ACPR/620/2025 du 07.08.2025 sur OMP/15517/2025 ( MP ) , REJETE

Descripteurs : PROFIL D'ADN
Normes : CPP.255.al1bis

république et

canton de Genève

POUVOIR JUDICIAIRE

P/17991/2024 ACPR/620/2025

COUR DE JUSTICE

Chambre pénale de recours

Arrêt du jeudi 7 août 2025

 

Entre

A______, représenté par Me B______, avocate,

recourant,

contre l'ordonnance d'établissement d'un profil d'ADN rendue le 26 juin 2025 par le Ministère public,

et

 

LE MINISTÈRE PUBLIC de la République et canton de Genève, route de Chancy 6B, 1213 Petit-Lancy, case postale 3565, 1211 Genève 3,

intimé.


EN FAIT :

A. a. Par acte déposé le 7 juillet 2025, A______ recourt contre l'ordonnance du 26 juin précédent, notifiée le jour même, par laquelle le Ministère public a ordonné l'établissement de son profil d'ADN.

Le recourant conclut, sous suite de frais et indemnité, à l'annulation de cette ordonnance, subsidiairement au renvoi de la cause au Ministère public.

B. Les faits pertinents suivants ressortent du dossier :

P/17991/2024:

a.a.A______, né le ______ 1997, originaire de Gambie, a fait l'objet, le 3 août 2024, d'une ordonnance de condamnation rendue dans la procédure P/17991/2024, pour :

- avoir, à Genève, à tout le moins entre le 1er août 2024 et le 2 août 2024, date de son interpellation, pénétré et séjourné sur le territoire suisse, alors qu'il était dépourvu de moyens de subsistance suffisants et qu'il représentait une menace pour l'ordre public suisse au vu des autres faits qui lui étaient reprochés, étant précisé qu'il était porteur d'un passeport valable délivré par les autorités de Gambie, ainsi que d'un titre de séjour biométrique valable délivré par les autorités italiennes;

- s'être, à tout le moins le 2 août 2024, adonné au trafic de stupéfiants, étant précisé qu'il avait détenu, vers 19h15, à l'intersection de la rue de la Coulouvrenière et de la place des Volontaires, dans sa sacoche, 37 sachets de marijuana, d'un poids total de 111 grammes, 79 pilules d'ecstasy et 32 parachutes de cocaïne, d'un poids total de
19,7 grammes, destinés à la vente.

a.b. A______ a formé opposition à cette ordonnance pénale.

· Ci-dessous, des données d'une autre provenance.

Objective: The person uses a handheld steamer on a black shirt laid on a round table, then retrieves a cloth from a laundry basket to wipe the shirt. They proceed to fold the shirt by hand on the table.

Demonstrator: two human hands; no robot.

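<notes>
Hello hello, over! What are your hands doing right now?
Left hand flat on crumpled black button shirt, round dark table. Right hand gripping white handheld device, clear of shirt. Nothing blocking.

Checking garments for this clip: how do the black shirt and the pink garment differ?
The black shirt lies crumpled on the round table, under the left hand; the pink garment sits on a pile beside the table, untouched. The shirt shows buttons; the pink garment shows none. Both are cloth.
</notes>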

a.c. Entendu sur opposition le 6 juin 2025, A______ a contesté l'intégralité des faits qui lui étaient reprochés. Il était en possession de CHF 100.- au moment de son arrestation mais disposait de d'avantage d'argent la veille, lorsqu'il était arrivé à Genève pour faire la fête. Un homme marocain lui avait confié son sac, dont lui-même ignorait le contenu, le temps d'aller aux toilettes et il avait alors été contrôlé par la police. Il contestait le rapport de police qui indiquait que l'ecstasy et la cocaïne eussent été trouvées dans la poche de son pantalon.

a.d. L'établissement de son profil d'ADN n'a pas été ordonné dans cette procédure.

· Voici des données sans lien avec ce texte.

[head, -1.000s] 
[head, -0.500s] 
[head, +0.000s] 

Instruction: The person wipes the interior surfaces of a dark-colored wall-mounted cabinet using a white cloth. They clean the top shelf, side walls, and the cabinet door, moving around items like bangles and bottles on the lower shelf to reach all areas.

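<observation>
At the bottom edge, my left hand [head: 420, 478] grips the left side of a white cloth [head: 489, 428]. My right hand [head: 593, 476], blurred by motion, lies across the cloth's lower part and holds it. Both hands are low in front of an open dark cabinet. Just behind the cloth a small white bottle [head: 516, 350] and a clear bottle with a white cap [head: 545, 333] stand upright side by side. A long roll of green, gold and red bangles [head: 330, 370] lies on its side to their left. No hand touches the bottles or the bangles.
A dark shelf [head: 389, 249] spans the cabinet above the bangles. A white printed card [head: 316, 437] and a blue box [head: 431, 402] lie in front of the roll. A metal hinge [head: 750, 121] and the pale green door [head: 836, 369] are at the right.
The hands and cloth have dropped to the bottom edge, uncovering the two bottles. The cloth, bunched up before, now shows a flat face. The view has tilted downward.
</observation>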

a.e. Une interdiction de pénétrer dans le canton de Genève lui a été notifiée pour une durée de 15 mois le 3 août 2024.

P/14588/2025:

b.a. Le 25 juin 2025, A______ a été arrêté alors qu'il était seul sur un banc aux abords du quai du Seujet, lieu connu pour le trafic de stupéfiants. A côté de lui se trouvait une sacoche contenant 4 paquets d'aluminium contenant 71,5 grammes brut de marijuana, 3 paquets d'aluminium contenant 38,10 grammes brut de marijuana, 4 parachutes de crack pour un poids brut de 4,2 grammes, 4 parachutes de cocaïne pour un poids brut de 3,8 grammes et 22 pilules d'ecstasy. Il était porteur de CHF 260.-.

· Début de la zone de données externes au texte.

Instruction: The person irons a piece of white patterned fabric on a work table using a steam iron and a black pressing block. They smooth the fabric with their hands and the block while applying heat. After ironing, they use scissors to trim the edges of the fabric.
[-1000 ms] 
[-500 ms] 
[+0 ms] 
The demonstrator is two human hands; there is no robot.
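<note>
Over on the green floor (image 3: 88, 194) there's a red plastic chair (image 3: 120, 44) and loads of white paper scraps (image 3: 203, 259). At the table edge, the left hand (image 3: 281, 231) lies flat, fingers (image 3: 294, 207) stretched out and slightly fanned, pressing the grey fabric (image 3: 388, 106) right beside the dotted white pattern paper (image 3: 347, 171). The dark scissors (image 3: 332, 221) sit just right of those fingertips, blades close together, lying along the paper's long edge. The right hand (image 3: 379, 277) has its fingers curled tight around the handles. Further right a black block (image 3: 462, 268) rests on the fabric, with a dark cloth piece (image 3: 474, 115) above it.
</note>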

b.b. A______ a été prévenu le 26 juin 2025 d'infractions aux
art. 19 al. 1 let d. Lstup et 119 al. 1 LEI.

Il a contesté la détention de drogue en vue de la vente et indiqué que la sacoche trouvée à ses côtés ne lui appartenait pas.

c. Le 27 juin 2025, la procédure P/14588/2025 a été jointe à la procédure P/17991/2024 sous ce dernier numéro.

d. Selon l'extrait du casier judiciaire suisse, dans sa teneur au 27 juin 2025, A______ n'a jamais été condamné.

S'agissant pour le surplus de sa situation personnelle, A______ est au bénéfice d'un titre de séjour biométrique italien valable au 15 mars 2033. Il indique vivre à C______ [France], travailler au noir en France et en Italie, être sans revenus réguliers, touchant entre EUR 10.- et 20.- par jour de travail.

C. Dans son ordonnance querellée, le Ministère public considère qu'il convenait d'établir le profil d'ADN du prévenu, celui-ci ayant déjà été soupçonné par la police d'avoir commis une infraction susceptible d'être élucidée au moyen de l'ADN, dès lors qu'il était prévenu dans la procédure P/17991/2024 de délit contre la Loi fédérale sur les stupéfiants (art. 255 al. 1bis CPP).

D. a. Dans son recours, A______ relève que la multiplication des ordonnances d'établissement de profils d'ADN laissait craindre une volonté de ficher massivement les étrangers. Un tel établissement, pour des infractions passées/futures, n'était conforme au principe de la proportionnalité qu'en présence d'indices sérieux et concrets que le prévenu pourrait être impliqué dans d'autres infractions, d'une certaine gravité. A lire la Directive du Procureur général A.5, seule la forme aggravée d'un trafic de stupéfiants pouvait justifier l'établissement d'un profil d'ADN. C'était donc à juste titre que le procureur en charge de la procédure P/17991/2025 (avant jonction) n'avait pas ordonné un tel établissement. On ne voyait d'ailleurs pas quelle récidive concrète ou quelle commission passée serait mieux résolue par le profil d'ADN à établir. L'ordonnance querellée était donc arbitraire et disproportionnée, s'agissant d'un acte inutile et coûteux.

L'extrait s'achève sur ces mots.